Bundan tam 4 yıl önceydi…

O günün diğer günlerden hiçbir farkı yoktu. İşimizi tamamlamış, gazete sayfalarımızı hazırlamış ve evimize dinlenmeye çekilmiştik. Ta ki gece yarısına yakın saatlerde televizyon ekranlarında dönemin Başbakanı Binali Yıldırım’ın ‘kalkışma hareketi’ yazan sözlerinin olduğu, tankların köprüleri kapattığı görüntülerin TV’lerde döndüğü o ana kadar...

Hemen gazetedeki ekibimiz ile görüşüp, karşımıza ne çıkacak, bizi neyin beklediğini bilmeden gazeteye ve meydana gittik. Meydana geldiğimde daha 6-7 kişinin ellerinde Türk bayrakları ile ‘Ordu kışlaya’ diye sloganları ile karşılaştım. Bir kaç kare fotoğraf çektikten sonra gazeteye gelip, o dönem cesur çalışma arkadaşım Şeyda Aşatır ve gazetemiz sahibi Azim Deniz ile yeniden takibe geçtik.

Bir taraftan TV’leri takip ediyor, bir taraftan telsiz dinliyorduk, o sırada TRT’de canlı yayına geçildi, o dehşet bakışlarıyla herkesin hafızasına kazınan sunucu ‘darbe!’ emrini okuyordu. Tüylerimiz diken diken olmuştu ve ne yapacağımızı bilemiyorduk o an. Çünkü kitaplardan okuduğumuz, belgesellerden hatta dizi ve sinemalardan gördüğümüz darbeyi o an yaşıyorduk. Devlet kanallarına darbeciler tarafından el konulmasının ardından, muhalif bir ulusal kanalda Türkiye Cumhuriyeti Cumhurbaşkanı Recep Tayyip Erdoğan cep telefonu ile canlı bağlanmış ve ‘Fetullahçı Terör Örgütü mensubu bir grup askerin kalkışması’ olduğunu söylemiş, tüm halkı meydanlara ve havaalanlarına davet etmişti. O mesajla birlikte dinlediğimiz telsizden bir anda o dönemin Kayseri Valisi Süleyman Kamçı bizzat kendisi anons geçti. Vali Kamçı, polis ekiplerinin sokağa çıkan vatandaşlara yardımcı olmasını ve megafonla tüm vatandaşların sokaklara çıkmasını emrediyordu. O anons ile Kayseri sokak ve caddeleri daha çok hareketlendi. Türkiye’nin en büyük meydanlarından Cumhuriyet Meydanı tıklım tıklım dolmaya başlamıştı.

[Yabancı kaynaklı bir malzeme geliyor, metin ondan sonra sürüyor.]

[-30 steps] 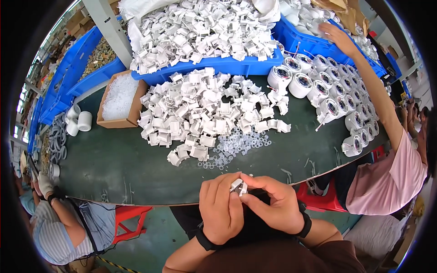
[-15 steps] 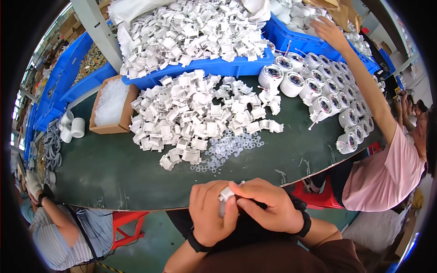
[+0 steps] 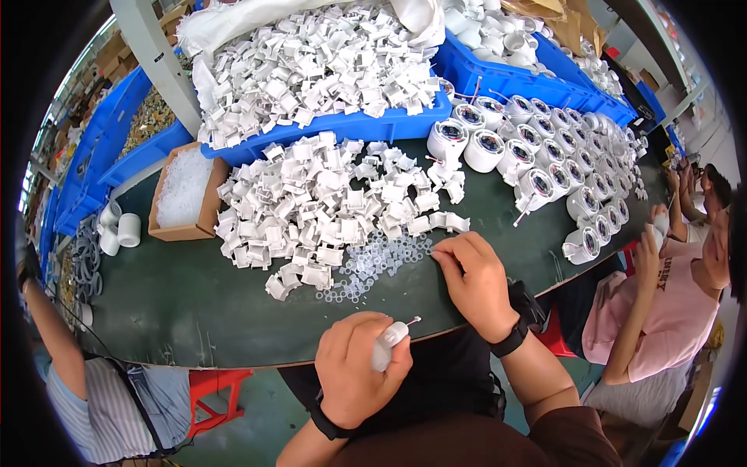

Ve gazetemiz patronu Azim Deniz’den tarihi bir güne tanıklık ettiğimiz bu anları gazetemizde de yayınlamamız talimatı geldi. Ve o gün hazırladığımız gazete baskımız durdurulmuştu. Hemen fotoğraf makinelerimizi ve ekipmanlarımızı alarak tekrar meydana geçtik ve o anları ölümsüzleştirdik. Vatandaşın gözündeki tedirginliği, korkusuzluğu, cesareti, kızgınlığı her anı fotoğrafladık.

Biz Kayseri’de bunları yaşarken, Ankara, İstanbul gibi şehirlerde ise vatandaşlarımız FETÖ’cü askerlerin yürüttüğü tankların önüne yatıyor, köprüleri kapatıyor ve Ömer Halisdemir’ler vatan hainlerini alnından vuruyordu.

Saatler 02.00’ı gösterdiğinde camilerde selalar, ezanlar ve İstiklal Marşı okunuyordu. Daha sonra günlerce selalar verildi.

O gece 251 şehit verdik, 2 bini geçkin vatandaşımız yaralandı.

Ve o gece Deniz Postası gazetesi olarak, ‘Demokrasi için ayaktayız’ manşetini atarak tarihe geçtik. Çünkü Kayseri’de o gece darbe girişimi için yeniden baskı yapan tek gazeteydik. Türkiye’de de sayılı gazeteler arasında yer almıştık.

Sabaha karşı saat:04.45 sıralarında meydanlara gelen ailelerimiz ile birlikte evimizin yeniden yolunu tuttuk. Ve 27 gün meydanlarda demokrasi nöbeti tuttuk.

Darbe girişimi yüce Türk halkının ve medyanın büyük katkısı ile püskürtülmüştü. Sırada bu hain girişimi yapanlar ile hesaplaşma vaktiydi.

15 Temmuz’un bugün 4. yıldönümü ve FETÖ terör örgütünün başarısız darbe girişiminin ardından Kayseri’de 4 yılda binlerce örgüt üyesi yakalandı, yakalanmaya devam ediyorlar. Kısacası FETÖ ile mücadele halen devam ediyor.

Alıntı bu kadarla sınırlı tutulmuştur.